_EXERCISE_: Only the lines below from the one containing "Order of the" through the one containing "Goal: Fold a" belong in the answer, repeated exactly and without pictures.

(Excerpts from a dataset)
※ ※ ※

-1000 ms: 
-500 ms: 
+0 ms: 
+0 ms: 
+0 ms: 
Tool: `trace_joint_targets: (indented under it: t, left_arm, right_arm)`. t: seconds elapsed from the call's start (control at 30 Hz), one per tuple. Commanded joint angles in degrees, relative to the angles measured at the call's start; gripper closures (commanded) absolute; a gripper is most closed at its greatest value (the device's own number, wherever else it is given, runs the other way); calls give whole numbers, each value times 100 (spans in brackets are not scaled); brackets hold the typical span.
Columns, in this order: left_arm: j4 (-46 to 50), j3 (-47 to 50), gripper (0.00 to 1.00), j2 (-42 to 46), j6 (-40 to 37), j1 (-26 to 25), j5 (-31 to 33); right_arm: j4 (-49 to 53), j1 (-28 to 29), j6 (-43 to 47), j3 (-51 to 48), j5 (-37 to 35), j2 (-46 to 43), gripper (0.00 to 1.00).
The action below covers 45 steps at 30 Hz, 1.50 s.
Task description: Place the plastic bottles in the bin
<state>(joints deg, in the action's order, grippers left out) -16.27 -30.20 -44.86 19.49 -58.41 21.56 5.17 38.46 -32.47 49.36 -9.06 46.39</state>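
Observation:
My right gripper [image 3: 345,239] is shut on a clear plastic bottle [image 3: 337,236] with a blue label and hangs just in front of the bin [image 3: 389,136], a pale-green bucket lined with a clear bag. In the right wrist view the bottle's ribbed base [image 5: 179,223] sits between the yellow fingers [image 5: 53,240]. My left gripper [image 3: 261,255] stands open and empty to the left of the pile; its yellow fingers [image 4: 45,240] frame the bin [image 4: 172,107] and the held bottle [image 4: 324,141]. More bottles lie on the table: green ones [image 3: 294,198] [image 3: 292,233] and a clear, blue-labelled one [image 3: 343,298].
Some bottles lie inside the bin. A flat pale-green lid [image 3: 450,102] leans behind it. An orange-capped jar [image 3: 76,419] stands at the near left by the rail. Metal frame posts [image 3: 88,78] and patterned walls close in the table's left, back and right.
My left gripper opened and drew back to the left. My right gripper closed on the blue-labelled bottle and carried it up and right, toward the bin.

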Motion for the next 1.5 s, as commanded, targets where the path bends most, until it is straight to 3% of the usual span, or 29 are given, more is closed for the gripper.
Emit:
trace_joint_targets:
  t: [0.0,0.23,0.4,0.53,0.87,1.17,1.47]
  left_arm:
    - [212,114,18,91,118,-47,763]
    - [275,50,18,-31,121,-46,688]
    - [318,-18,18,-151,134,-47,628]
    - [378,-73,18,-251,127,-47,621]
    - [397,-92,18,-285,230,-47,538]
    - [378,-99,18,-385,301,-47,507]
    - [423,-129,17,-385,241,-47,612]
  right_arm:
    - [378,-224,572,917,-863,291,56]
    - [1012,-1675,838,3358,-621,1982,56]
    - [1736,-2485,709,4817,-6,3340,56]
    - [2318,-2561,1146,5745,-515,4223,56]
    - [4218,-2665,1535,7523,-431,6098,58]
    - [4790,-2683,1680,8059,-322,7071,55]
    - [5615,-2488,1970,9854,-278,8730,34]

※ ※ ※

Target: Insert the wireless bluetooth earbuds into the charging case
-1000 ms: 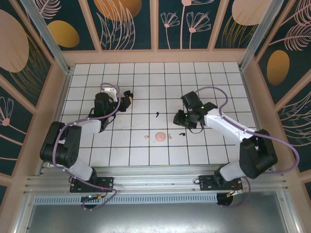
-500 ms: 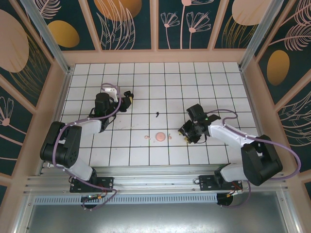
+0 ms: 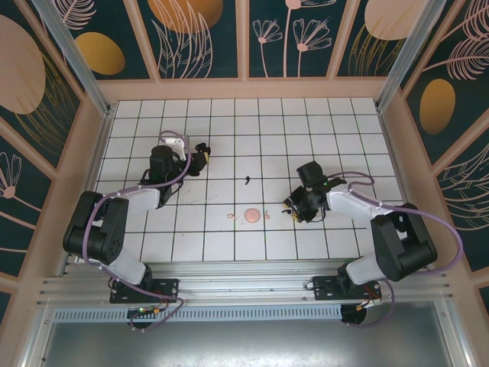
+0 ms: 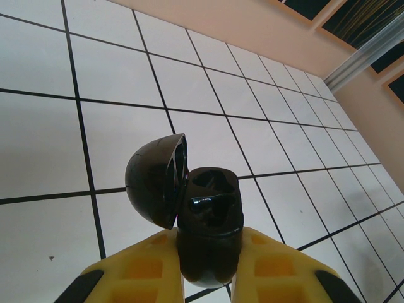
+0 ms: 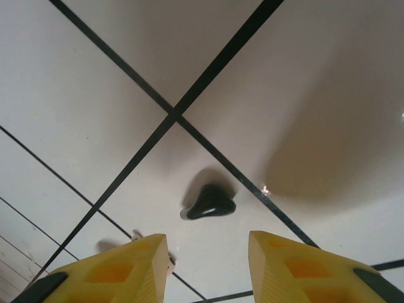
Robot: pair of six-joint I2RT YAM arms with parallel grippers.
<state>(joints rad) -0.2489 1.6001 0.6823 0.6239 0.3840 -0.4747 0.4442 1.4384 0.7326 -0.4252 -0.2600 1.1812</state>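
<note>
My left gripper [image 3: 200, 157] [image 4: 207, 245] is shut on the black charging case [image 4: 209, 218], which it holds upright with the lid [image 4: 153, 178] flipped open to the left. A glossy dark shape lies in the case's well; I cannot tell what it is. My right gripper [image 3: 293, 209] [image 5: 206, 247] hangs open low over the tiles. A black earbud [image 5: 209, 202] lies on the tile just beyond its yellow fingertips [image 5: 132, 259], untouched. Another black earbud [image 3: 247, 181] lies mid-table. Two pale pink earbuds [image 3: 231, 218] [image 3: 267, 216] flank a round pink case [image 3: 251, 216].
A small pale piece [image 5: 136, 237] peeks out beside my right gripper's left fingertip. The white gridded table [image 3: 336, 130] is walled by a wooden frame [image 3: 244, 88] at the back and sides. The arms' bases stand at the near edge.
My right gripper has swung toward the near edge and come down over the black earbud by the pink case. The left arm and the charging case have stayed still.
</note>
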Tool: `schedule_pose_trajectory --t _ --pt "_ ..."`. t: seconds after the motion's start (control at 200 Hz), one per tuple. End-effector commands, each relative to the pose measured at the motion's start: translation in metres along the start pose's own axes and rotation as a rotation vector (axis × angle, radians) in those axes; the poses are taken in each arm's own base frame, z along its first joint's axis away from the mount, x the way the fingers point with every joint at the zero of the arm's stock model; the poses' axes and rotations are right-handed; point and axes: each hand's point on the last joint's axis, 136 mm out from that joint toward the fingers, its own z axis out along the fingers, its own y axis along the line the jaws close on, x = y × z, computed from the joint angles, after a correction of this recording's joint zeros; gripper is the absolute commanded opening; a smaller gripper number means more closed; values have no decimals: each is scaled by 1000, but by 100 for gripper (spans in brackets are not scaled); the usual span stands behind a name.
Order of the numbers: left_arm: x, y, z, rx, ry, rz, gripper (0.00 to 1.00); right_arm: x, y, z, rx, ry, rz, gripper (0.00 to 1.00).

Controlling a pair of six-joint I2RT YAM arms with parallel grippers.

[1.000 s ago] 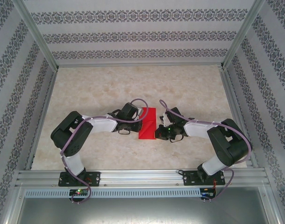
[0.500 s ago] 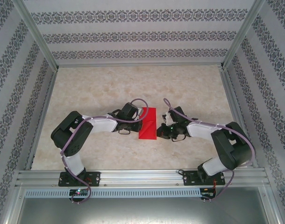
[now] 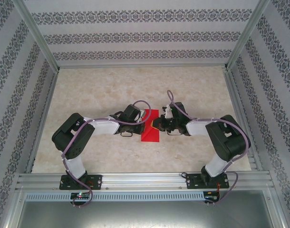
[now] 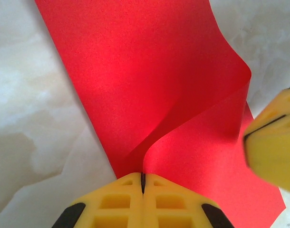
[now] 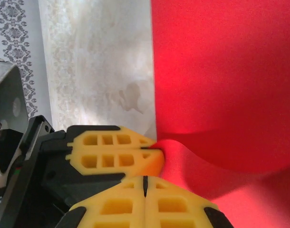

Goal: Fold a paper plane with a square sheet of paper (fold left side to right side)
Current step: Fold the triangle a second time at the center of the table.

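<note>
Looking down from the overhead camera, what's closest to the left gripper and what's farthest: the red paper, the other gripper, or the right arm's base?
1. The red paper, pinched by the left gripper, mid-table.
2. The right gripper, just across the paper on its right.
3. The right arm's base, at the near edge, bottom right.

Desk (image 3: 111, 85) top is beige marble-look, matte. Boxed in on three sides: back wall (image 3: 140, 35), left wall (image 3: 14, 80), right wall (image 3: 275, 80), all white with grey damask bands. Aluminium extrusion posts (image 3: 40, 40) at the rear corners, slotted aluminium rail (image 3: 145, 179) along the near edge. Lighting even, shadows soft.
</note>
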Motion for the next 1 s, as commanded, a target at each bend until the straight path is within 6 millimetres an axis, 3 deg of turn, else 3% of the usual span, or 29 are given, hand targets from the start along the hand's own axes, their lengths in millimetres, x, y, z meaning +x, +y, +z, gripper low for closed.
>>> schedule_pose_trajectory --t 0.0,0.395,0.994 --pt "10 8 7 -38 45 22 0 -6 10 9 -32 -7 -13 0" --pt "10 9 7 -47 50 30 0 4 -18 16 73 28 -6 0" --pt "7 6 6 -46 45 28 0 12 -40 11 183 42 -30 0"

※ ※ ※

_RESULT OF THIS EXERCISE_:
Order of the numbers: left_arm: x, y, z, rx, ry, rz, gripper (0.00 to 1.00); right_arm: x, y, z, rx, ry, rz, gripper (0.00 to 1.00).

Controlling a pair of six-joint I2RT YAM arms with parallel grippers.

[1.000 s ago] 
[0.500 s ago] 
[now] 
[now] 
[now] 

Goal: Fold a paper plane with a square sheet of paper (fold left side to right side)

Work on this exercise is now finished.